Assigned task:
The word "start" marks the lines to report; pull each of them from the listing.

--- Given data Enclosed Below ---

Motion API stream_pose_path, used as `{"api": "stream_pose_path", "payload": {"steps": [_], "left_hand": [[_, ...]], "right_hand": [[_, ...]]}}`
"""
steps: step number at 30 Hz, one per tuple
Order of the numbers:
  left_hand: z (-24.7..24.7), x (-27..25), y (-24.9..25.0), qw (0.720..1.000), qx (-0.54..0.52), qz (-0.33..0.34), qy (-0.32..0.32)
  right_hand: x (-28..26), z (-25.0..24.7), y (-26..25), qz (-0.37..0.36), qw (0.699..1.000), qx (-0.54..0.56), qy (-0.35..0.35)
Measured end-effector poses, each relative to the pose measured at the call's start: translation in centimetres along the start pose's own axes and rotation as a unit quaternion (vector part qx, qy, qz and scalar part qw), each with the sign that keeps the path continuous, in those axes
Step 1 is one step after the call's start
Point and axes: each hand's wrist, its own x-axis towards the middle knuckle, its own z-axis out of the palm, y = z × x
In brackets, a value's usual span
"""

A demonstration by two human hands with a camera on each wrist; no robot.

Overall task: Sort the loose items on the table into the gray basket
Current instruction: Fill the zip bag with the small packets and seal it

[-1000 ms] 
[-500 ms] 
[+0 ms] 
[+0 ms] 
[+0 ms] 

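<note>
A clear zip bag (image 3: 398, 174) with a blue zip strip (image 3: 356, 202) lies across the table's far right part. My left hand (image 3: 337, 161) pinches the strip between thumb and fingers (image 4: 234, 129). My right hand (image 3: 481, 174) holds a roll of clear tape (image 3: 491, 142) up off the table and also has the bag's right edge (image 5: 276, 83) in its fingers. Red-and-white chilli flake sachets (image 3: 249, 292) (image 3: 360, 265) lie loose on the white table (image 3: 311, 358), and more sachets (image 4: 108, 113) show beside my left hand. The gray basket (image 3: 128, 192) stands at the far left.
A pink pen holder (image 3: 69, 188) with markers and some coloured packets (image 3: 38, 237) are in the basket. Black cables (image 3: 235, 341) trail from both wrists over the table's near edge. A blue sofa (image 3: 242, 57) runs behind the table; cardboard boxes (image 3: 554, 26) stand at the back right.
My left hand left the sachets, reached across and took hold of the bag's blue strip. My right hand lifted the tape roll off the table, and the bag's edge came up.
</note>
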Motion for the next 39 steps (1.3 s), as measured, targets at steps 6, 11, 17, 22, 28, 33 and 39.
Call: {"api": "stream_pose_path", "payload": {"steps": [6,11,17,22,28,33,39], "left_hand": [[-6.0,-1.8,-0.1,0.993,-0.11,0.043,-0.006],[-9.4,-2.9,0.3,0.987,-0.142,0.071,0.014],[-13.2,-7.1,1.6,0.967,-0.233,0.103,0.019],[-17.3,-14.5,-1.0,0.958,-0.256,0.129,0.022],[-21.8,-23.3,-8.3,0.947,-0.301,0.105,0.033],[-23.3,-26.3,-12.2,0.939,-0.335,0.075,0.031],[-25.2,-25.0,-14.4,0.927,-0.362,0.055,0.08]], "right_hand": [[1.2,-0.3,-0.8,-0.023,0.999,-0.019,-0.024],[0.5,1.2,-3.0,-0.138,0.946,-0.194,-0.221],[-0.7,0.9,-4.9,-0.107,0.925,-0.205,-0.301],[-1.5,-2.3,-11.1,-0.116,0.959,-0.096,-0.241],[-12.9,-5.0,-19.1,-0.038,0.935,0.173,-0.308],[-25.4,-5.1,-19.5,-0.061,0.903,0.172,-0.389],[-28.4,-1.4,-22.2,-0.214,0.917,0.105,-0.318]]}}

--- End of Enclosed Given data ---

Solution to this exercise:
Measured end-effector poses, each relative to the pose measured at the call's start: translation in centimetres along the start pose's own axes and rotation as a unit quaternion (vector part qx, qy, qz and scalar part qw), each with the sign that keeps the path continuous, in those axes
Step 1 is one step after the call's start

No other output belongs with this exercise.